+++ SUPPLIED DATA

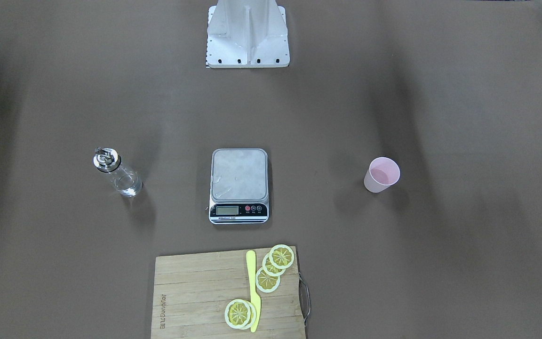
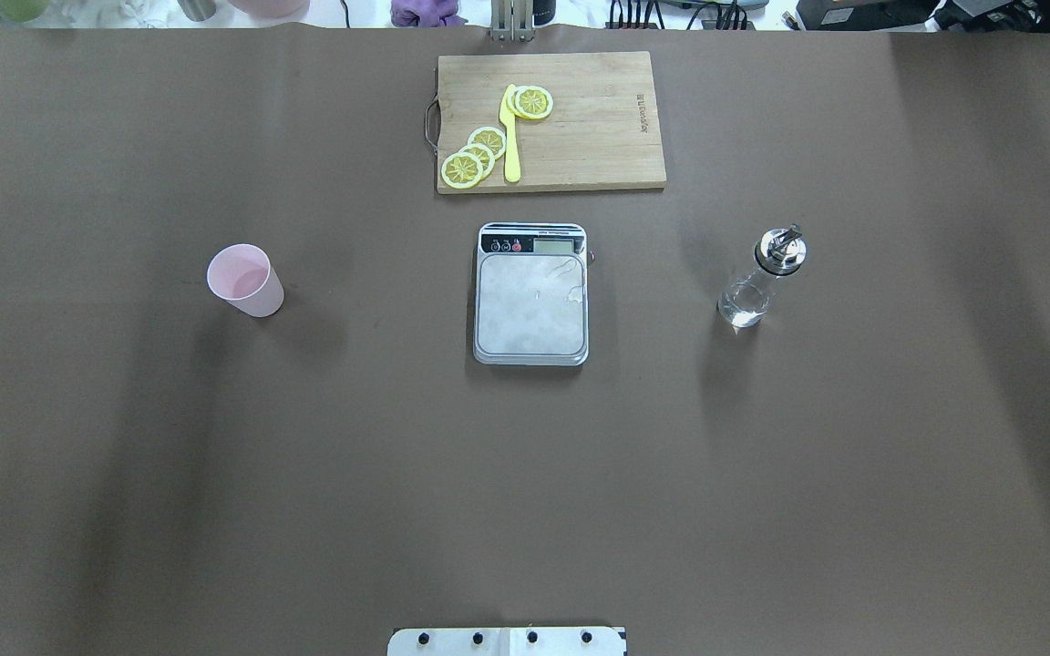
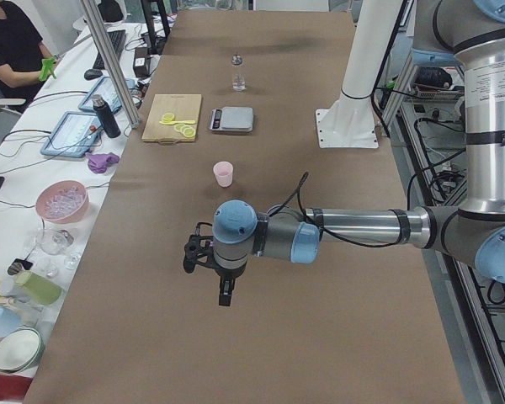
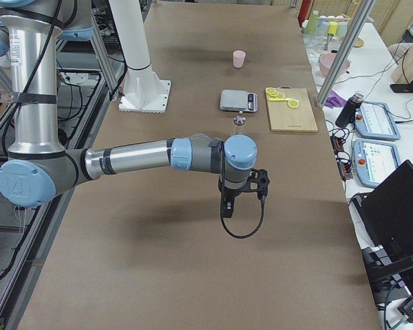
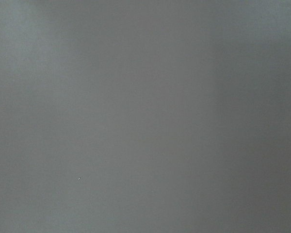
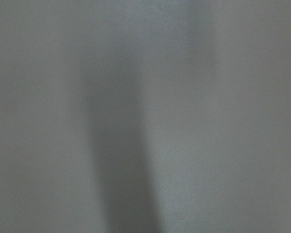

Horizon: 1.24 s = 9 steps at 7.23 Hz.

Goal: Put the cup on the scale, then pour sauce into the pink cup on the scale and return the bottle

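Seen from overhead, the scale is sitting at the middle of the brown table, with its display strip facing 12 o'clock. Taking the scale as the centre of the dial, the cup is standing upright at 9 o'clock, well apart from it and not yet on the platform. The bottle is standing upright at 3 o'clock, also well apart, and is wearing its silver cap. At 12 o'clock a wooden cutting board is lying near the scale without touching it, and is carrying lemon slices and a yellow knife. At 6 o'clock the robot's base plate is showing at the table's edge. In the left side view the left gripper is hanging fingers-down above the table, on the camera's side of the cup and well apart from it. In the right side view the right gripper is hanging likewise, on the camera's side of the bottle. Whether either gripper's fingers are spread or clenched cannot be told from these side views. Both wrist cameras are showing only blurred table surface.
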Tool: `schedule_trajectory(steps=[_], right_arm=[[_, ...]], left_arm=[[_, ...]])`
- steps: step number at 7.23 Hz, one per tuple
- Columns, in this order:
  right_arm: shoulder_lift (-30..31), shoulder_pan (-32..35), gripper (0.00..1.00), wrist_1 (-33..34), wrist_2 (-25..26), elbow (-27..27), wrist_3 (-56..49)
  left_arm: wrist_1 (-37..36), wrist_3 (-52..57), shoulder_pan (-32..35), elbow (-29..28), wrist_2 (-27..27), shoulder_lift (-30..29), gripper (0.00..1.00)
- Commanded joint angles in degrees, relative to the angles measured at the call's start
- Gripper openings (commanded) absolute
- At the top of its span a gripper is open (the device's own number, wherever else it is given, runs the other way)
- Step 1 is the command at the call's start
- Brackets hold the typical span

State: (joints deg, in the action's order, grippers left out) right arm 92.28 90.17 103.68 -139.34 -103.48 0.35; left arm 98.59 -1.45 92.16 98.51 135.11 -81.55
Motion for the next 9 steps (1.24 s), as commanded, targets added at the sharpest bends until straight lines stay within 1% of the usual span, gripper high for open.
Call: schedule_trajectory(steps=[1,3,4,5,6,7,8,9], right_arm=[[0.4,0.0,1.0,-0.1,-0.4,0.1,-0.5],[0.5,0.0,1.0,-0.1,-0.6,-0.4,-0.4],[0.4,0.0,1.0,-0.1,-0.2,-0.8,-0.6],[0.3,0.0,1.0,-0.1,-0.2,-0.8,-0.6],[0.4,0.0,1.0,-0.1,-0.6,-0.8,-0.7],[0.4,-0.1,1.0,-0.1,-0.9,-0.9,-0.7],[0.4,0.0,1.0,-0.1,-1.0,-0.9,-0.7],[0.4,-0.1,1.0,-0.1,-1.0,-1.0,-0.7]], left_arm=[[0.0,-0.1,0.0,0.2,0.1,0.0,0.98],[-0.1,-0.7,0.0,0.4,0.1,-0.1,0.98],[-1.6,-1.9,0.0,0.9,2.0,-1.1,0.98],[-7.2,-5.1,0.0,4.5,3.2,-3.9,0.98],[-17.8,-5.6,-0.7,10.2,3.1,-7.7,0.98],[-29.7,-5.6,-1.1,15.1,2.4,-12.9,0.98],[-35.2,-8.2,-3.0,18.9,2.1,-15.5,0.98],[-34.8,-19.4,-8.3,21.5,2.1,-17.2,0.98]])
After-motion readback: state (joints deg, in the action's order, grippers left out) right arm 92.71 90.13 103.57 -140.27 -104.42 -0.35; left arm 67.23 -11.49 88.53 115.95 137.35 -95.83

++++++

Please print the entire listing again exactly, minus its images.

Horizon: 1.24 s = 9 steps at 7.23 Hz.

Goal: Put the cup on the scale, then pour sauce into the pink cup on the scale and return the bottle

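Seen from overhead, the scale is sitting at the middle of the brown table, with its display strip facing 12 o'clock. Taking the scale as the centre of the dial, the cup is standing upright at 9 o'clock, well apart from it and not yet on the platform. The bottle is standing upright at 3 o'clock, also well apart, and is wearing its silver cap. At 12 o'clock a wooden cutting board is lying near the scale without touching it, and is carrying lemon slices and a yellow knife. At 6 o'clock the robot's base plate is showing at the table's edge. In the left side view the left gripper is hanging fingers-down above the table, on the camera's side of the cup and well apart from it. In the right side view the right gripper is hanging likewise, on the camera's side of the bottle. Whether either gripper's fingers are spread or clenched cannot be told from these side views. Both wrist cameras are showing only blurred table surface.
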Tool: `schedule_trajectory(steps=[_], right_arm=[[_, ...]], left_arm=[[_, ...]])`
- steps: step number at 7.23 Hz, one per tuple
- Columns, in this order:
  right_arm: shoulder_lift (-30..31), shoulder_pan (-32..35), gripper (0.00..1.00), wrist_1 (-33..34), wrist_2 (-25..26), elbow (-27..27), wrist_3 (-56..49)
  left_arm: wrist_1 (-37..36), wrist_3 (-52..57), shoulder_pan (-32..35), elbow (-29..28), wrist_2 (-27..27), shoulder_lift (-30..29), gripper (0.00..1.00)
- Commanded joint angles in degrees, relative to the angles measured at the call's start
- Gripper openings (commanded) absolute
- At the top of its span a gripper is open (the device's own number, wherever else it is given, runs the other way)
- Step 1 is the command at the call's start
- Brackets hold the typical span

State: (joints deg, in the action's order, grippers left out) right arm 92.28 90.17 103.68 -139.34 -103.48 0.35; left arm 98.59 -1.45 92.16 98.51 135.11 -81.55
Motion for the next 9 steps (1.24 s), as commanded, targets added at the sharpest bends until straight lines stay within 1% of the usual span, gripper high for open.
Call: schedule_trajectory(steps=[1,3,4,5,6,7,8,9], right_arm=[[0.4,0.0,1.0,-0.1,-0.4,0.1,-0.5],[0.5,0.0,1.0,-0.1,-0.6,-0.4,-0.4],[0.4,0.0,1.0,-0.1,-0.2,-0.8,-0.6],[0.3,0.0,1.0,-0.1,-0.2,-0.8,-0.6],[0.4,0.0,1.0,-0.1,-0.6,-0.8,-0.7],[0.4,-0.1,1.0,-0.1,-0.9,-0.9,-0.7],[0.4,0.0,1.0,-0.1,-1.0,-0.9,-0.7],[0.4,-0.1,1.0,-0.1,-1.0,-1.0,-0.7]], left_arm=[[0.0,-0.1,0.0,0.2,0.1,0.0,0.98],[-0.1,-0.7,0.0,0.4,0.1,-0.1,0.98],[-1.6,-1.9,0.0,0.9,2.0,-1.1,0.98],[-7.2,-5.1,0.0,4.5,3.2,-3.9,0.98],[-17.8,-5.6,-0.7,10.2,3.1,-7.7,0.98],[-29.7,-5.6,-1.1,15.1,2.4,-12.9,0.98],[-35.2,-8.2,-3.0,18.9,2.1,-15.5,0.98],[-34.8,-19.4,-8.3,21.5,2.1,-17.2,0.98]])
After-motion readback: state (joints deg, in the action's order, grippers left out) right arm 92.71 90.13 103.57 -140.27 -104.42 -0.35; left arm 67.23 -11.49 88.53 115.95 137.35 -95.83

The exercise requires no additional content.